Ansible Course
Playbook Best Practices
In this lesson
Playbook best practices are the habits, conventions, and structural decisions that make the difference between automation that works once and automation that a team can maintain, extend, and trust for years. This lesson consolidates the most important practical lessons from Section II into a definitive reference — covering project structure at scale, naming conventions that make playbooks self-documenting, performance optimisations that matter on large fleets, security practices that prevent credential leaks, and the Section II recap that closes out the playbook fundamentals phase of this course. Nothing in this lesson is new theory — it is applied wisdom from everything you have built in Lessons 11 through 24.

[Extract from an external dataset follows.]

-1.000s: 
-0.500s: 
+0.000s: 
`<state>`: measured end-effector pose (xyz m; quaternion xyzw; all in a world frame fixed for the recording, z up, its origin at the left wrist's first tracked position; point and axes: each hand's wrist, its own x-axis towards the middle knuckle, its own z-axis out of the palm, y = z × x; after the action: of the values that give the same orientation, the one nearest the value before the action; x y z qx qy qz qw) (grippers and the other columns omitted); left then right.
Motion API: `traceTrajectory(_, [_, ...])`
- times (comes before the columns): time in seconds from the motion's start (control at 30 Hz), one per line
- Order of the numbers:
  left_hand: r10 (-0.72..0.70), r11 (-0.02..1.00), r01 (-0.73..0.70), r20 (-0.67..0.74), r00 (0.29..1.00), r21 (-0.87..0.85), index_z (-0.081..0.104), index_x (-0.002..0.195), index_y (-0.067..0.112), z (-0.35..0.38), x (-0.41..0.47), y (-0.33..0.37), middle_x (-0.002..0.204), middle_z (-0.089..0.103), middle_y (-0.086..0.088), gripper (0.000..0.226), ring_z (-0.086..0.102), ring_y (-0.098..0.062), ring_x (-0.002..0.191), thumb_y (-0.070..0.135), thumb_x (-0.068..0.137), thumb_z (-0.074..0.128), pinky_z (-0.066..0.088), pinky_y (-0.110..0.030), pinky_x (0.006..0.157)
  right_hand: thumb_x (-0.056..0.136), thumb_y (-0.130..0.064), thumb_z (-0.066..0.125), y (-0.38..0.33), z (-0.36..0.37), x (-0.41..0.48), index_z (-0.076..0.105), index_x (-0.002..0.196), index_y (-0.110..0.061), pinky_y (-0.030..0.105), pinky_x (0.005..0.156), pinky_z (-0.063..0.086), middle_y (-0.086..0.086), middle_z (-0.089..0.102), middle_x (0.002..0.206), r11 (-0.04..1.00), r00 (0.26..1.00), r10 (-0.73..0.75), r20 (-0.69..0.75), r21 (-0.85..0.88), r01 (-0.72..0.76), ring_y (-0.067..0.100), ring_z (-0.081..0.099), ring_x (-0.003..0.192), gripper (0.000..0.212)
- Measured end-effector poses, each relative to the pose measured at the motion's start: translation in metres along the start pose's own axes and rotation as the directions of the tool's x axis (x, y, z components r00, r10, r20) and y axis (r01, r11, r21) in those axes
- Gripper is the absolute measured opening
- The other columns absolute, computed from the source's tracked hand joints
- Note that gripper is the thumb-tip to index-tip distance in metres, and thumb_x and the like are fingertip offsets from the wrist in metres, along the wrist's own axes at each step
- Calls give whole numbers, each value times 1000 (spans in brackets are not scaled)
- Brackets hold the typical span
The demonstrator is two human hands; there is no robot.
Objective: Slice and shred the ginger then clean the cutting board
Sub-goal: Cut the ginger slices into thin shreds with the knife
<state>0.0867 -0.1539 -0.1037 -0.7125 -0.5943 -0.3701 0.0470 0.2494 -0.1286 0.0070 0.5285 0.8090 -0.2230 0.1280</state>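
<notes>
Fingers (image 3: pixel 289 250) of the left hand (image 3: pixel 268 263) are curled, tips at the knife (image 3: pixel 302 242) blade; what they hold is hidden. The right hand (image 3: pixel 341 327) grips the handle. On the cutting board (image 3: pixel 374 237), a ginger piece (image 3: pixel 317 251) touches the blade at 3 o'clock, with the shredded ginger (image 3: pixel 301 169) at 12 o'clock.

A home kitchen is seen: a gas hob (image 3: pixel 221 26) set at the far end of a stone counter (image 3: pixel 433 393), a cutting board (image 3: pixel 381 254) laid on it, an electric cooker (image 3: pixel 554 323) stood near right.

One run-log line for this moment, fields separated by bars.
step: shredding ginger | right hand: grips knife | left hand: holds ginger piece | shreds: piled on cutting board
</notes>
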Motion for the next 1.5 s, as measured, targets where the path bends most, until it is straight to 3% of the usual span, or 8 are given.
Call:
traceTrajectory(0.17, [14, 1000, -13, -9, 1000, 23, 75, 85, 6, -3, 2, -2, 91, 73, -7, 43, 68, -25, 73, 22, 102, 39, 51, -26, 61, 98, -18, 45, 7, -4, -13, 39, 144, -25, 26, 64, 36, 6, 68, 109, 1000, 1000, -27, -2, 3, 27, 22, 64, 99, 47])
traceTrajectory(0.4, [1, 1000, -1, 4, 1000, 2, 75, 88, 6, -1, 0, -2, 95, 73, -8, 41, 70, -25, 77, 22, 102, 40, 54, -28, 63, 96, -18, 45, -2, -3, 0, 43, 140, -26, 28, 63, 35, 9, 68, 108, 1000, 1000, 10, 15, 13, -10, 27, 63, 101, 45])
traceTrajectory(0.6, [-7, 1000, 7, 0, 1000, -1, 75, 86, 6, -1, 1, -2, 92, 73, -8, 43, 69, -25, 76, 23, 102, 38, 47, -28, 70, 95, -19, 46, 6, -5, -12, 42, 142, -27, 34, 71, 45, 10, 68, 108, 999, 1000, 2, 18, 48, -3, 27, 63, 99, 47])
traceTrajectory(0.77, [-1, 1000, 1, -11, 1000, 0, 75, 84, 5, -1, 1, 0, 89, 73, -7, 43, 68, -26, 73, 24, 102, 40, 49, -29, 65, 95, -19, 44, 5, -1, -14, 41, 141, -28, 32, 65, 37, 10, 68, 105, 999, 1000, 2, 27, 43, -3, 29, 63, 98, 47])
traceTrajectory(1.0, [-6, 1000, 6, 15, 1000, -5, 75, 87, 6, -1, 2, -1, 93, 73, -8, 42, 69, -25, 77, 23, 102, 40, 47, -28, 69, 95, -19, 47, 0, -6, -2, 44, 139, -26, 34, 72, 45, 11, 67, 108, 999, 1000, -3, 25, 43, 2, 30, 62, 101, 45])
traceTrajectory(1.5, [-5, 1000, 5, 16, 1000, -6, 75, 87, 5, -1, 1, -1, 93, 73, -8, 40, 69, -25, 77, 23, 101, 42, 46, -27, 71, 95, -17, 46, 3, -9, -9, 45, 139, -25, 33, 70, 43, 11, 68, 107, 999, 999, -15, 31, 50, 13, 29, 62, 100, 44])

Production Project Structure
A production Ansible project is larger than the practice structures used in Lessons 10 and 13. It needs to support multiple environments, a team of engineers, CI/CD integration, and a growing library of roles. The structure below scales from a two-person startup to a 50-engineer platform team without reorganisation.
myproject/
├── ansible.cfg # project-level config — committed to Git
├── site.yml # master playbook — provisions the full stack
├── deploy.yml # deployment-only playbook (no provisioning)
│
├── inventory/
│ ├── staging/
│ │ ├── hosts.ini # staging host list
│ │ └── group_vars/
│ │ ├── all.yml # env: staging, log_level: debug
│ │ ├── webservers.yml # staging nginx settings
│ │ └── databases.yml # staging postgresql settings
│ └── production/
│ ├── hosts.ini # production host list
│ └── group_vars/
│ ├── all.yml # env: production, log_level: warn
│ ├── webservers.yml # production nginx settings
│ └── databases.yml # production postgresql settings
│
├── roles/
│ ├── common/ # base config for every host
│ ├── nginx/ # web server role
│ ├── postgresql/ # database role
│ └── app_deploy/ # application deployment role
│
├── playbooks/
│ ├── hardening.yml # security hardening (run separately)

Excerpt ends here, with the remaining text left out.